Artista, não me confunda!

13/mai/2007 Comentar

“A arte é a coisa mais concreta do mundo, e não há justificativa para confundir a mente de qualquer pessoa que queira conhecê-la mais profundamente.” Rudolf Arnhein assim introduz a última edição publicada de seu famoso livro Arte e Percepção visual: uma psicologia da visão criadora. Estaria ele provocando os que ousam transformar a arte em uma atividade confusa e despropositada? Estaria ele a incitar o debate sobre o significado do modelo artístico dos dias atuais? Seria uma resposta aos defensores de uma arte conceitual pura, sem reflexões no mundo real?

Penso que seu objetivo não era um nem outro, mas apenas este: de tratar de nos fazer pensar sobre o caminho que a arte tem tomado nos dias atuais. Ele morreu em 1997 e pode testemunhar e profetizar para onde caminhava toda aquela avalance de mudanças comportamentais dos artistas. Ele nasceu no início do Século e presenciou as transformações mais significativas do mundo da arte: do moderno ao contemporâneo. Ele era alemão e morava nos Estados Unidos.

Eu estou no Ceará, no Brasil e a realidade é outra. Temos uma realidade cultural totalmente diferente da que acolheu Rudolf e os artistas que ele conheceu. Mas meus colegas artistas tem produzido obras de apelo universal e que se colocam no mais alto nível da arte. Como explicar a ressonância do significado destas obras contemporâneas, sem considerar as variáveis do nosso tempo como tecnologia, abolição de fronteiras, acesso à informação em grande volume e tempo recorde? Não dá.

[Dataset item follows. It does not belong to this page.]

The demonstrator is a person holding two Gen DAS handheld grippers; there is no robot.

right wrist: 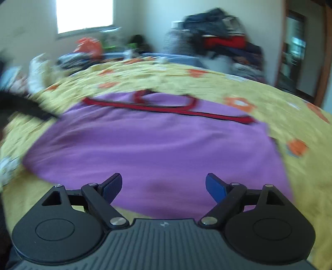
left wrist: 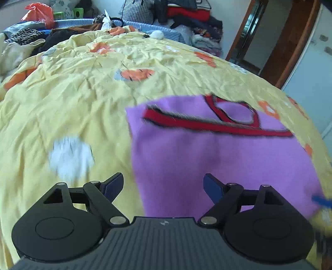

Voltando ao ponto de partida deste artigo, embora devamos estar atentos para as direções que a arte contemporânea tem apontado, não podemos ignorar o público e seu apelo por significado. Uma obra de arte, mesmo sendo de natureza conceitual, deve ter um diálogo com o observador sob pena de não ter valor por não ser apreciada. Nossos sentidos precisam de uma busca, de uma razão para olhar, analisar, perceber e admirar.

Eu vou ao Museu para ter prazer estético e sensorial. Para esquecer dos problemas e mergulhar em um mundo diferente, que deve ser essencialmente interessante e quero encontrar lá trabalhos que satisfaçam estas minhas necessidades plenamente. Se os artistas ignoram estes preceitos, não teem competência para estar num museu e nem para chamar de arte o que produzem. Então artistas, não me confundam. Descompliquem. Não tentem fazer da arte uma coisa sem sentido e sem valor.